Open Source

Rejected llama.cpp PR boosts Strix Halo MOE performance by 30%

AMD Strix Halo users can get 31% faster prompt processing with a simple patch.

Deep Dive

A rejected pull request (PR) by developer pedapudi for the llama.cpp project delivers a significant performance boost for Mixture of Experts (MOE) models on AMD hardware, specifically the Strix Halo iGPU. The PR, denied for mainline inclusion, offers up to 31% faster prompt processing (PP) at low context sizes. Benchmarks on a Strix Halo system with 128GB VRAM show the Qwen 35B A3B Q4_K model achieving 1448 tokens per second (t/s) at 512 context, compared to 1106 t/s without the patch. The improvement stems from optimized kernel handling for MOE architectures, applied via a small code change that users can manually insert into the current llama.cpp release.

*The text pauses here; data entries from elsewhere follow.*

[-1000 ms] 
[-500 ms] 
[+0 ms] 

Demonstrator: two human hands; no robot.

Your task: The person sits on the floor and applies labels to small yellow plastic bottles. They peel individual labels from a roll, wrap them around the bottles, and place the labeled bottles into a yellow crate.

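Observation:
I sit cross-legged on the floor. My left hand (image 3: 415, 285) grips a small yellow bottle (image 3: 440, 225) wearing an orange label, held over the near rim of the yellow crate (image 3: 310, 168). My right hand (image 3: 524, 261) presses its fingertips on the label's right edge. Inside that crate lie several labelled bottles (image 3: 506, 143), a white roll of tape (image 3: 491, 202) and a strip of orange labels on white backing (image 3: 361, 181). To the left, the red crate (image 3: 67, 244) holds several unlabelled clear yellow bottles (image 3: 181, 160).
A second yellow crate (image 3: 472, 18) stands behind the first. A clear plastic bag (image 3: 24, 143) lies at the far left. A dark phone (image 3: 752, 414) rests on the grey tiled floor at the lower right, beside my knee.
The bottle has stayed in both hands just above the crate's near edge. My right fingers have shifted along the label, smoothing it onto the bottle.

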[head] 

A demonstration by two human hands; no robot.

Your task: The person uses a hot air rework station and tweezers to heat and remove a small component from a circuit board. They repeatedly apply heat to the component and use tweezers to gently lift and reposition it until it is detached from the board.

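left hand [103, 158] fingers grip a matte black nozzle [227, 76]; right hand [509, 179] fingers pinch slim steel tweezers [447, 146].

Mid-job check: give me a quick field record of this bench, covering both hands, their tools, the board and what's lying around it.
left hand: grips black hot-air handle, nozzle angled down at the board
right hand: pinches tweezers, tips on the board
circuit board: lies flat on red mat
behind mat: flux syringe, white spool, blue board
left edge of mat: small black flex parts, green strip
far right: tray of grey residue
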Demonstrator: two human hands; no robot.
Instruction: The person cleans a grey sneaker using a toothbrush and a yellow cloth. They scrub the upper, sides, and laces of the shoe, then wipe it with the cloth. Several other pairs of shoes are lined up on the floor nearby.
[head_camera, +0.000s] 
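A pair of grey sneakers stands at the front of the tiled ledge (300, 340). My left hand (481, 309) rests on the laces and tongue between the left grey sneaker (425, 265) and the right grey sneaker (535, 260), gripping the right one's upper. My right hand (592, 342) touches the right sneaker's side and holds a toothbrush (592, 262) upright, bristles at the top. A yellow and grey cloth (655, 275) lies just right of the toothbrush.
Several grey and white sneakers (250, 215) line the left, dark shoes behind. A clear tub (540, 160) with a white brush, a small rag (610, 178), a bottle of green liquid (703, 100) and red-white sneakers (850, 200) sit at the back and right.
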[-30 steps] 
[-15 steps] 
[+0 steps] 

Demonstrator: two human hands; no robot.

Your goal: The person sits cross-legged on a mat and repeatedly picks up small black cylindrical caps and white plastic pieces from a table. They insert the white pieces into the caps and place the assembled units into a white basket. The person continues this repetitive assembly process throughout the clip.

The gains are highly context-dependent. At 10,000 tokens, speedup drops to 20%; at 20,000 it's 16%; at 40,000 it's 11%; and at 60,000 it falls to 8%. Pedapudi explains in the PR that the diminishing returns are due to memory bandwidth bottlenecks becoming dominant with larger contexts. The patch only affects models using MOE (mixture of experts) layers, common in efficient large language models like Qwen and Mixtral. For Strix Halo owners running local LLMs, this manual tweak can substantially improve inference throughput, especially for short to medium-length prompts.

Key Points
  • Pedapudi's rejected PR provides up to 31% prompt processing speedup on Strix Halo for MOE models like Qwen 35B A3B.
  • Best gains occur at low context (512 tokens); at 60k context, speedup drops to 8%.
  • Users must manually apply the small code change to the current llama.cpp release (not mainline).

Why It Matters

Unlocks significant performance gains for local MOE models on AMD hardware, democratizing AI inference for enthusiasts.